Last year, the State Sangha Committee ordered a one-year preaching ban for Wirathu after the monk made public statements supporting the assassination of Ko Ni, a Muslim.
Despite threats of criminal prosecution, Wirathu has regularly skirted the ban, which is due to expire of March 9.
In August, days after militant attacks in northern Rakhine State prompted the massive crackdown on the area’s Muslim population and sent nearly 700,000 refugees across the border to Bangladesh, Wirathu headlined a public rally in downtown Yangon to demand martial law in Maungdaw District.
Ashin Issariya was one of the principal organisers of the widespread civil unrest against the former military regime in 2007, known internationally as the Saffron Revolution. In the aftermath, as authorities defrocked, detained and jailed hundreds of monks involved in that year’s protests, he was forced into hiding and relocated to the Thai border town of Mae Sot.

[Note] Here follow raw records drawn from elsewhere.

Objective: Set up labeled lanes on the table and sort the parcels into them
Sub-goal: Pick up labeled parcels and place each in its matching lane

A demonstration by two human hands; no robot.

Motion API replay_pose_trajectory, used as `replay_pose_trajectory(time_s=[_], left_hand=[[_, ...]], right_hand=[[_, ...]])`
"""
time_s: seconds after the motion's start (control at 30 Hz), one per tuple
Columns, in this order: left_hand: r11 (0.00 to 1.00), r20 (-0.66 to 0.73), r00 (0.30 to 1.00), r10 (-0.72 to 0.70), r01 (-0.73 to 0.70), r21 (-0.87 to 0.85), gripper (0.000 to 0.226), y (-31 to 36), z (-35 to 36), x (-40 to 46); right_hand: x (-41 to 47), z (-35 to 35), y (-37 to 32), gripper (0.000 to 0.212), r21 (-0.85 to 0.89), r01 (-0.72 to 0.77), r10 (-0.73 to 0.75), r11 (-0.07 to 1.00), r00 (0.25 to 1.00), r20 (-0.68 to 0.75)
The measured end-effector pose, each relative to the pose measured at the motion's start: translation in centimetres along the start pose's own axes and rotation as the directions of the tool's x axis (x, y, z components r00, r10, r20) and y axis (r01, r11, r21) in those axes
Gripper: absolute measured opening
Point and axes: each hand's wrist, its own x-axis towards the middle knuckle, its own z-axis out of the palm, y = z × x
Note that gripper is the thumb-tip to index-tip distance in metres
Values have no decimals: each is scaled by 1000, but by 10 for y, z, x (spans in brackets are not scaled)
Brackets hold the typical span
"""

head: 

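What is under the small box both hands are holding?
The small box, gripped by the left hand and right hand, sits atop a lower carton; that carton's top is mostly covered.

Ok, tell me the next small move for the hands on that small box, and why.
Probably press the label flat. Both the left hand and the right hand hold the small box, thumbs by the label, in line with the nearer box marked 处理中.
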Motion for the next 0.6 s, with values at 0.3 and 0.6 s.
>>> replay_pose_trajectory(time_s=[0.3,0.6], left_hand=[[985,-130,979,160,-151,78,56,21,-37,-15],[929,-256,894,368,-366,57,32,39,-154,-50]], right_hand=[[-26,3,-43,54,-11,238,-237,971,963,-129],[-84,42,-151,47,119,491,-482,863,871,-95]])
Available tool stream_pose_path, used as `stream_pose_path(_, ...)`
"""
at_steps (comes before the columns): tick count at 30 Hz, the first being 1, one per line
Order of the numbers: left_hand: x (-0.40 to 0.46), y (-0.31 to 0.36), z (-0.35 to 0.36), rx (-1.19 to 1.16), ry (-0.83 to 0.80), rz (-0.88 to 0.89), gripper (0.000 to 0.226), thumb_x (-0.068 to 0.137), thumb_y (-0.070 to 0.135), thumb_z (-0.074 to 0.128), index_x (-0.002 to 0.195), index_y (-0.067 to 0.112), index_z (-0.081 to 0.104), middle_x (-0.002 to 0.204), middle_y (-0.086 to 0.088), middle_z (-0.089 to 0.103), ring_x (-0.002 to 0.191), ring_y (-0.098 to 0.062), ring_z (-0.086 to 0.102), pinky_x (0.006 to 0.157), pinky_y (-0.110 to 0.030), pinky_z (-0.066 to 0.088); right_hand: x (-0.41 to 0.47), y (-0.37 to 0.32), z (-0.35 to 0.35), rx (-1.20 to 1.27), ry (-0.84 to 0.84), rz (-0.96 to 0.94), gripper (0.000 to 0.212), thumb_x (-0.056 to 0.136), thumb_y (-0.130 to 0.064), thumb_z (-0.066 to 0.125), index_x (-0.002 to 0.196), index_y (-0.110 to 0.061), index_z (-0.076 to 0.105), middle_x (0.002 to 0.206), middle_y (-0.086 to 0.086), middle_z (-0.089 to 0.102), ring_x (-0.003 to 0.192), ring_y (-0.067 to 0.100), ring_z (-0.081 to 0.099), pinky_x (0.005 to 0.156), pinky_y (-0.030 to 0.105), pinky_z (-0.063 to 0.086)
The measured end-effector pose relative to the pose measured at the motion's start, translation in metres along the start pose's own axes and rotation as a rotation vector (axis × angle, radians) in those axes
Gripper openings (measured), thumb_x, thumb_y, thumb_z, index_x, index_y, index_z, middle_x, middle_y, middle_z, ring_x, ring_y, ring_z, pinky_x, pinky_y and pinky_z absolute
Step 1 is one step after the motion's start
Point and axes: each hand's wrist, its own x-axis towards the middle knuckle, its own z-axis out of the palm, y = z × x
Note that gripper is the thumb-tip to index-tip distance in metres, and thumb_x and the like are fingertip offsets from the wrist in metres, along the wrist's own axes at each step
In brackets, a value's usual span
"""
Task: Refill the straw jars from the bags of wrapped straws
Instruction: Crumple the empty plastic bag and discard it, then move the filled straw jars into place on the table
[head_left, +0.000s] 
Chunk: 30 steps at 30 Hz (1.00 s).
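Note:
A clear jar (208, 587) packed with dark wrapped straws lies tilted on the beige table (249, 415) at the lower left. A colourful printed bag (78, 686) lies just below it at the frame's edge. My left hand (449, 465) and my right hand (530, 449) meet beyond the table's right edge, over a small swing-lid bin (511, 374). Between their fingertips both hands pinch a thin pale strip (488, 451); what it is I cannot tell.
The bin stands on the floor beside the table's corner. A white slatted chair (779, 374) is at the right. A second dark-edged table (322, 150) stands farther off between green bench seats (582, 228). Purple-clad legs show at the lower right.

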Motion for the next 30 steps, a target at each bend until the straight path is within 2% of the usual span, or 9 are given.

Along with other members of the “Anti-Adhamma Committee”, a Saffron-linked monastic group formed to combat what it considers “unlawful” Buddhist doctrine, Ashin Issariya had been slated to address a press conference at the offices of the Myanmar Journalist Network in Kyauktada Township on Sunday.
Before the event began, a group of around 50 monks and lay supporters of U Wirathu had arrived in advance, forcing the press conference to relocate across town.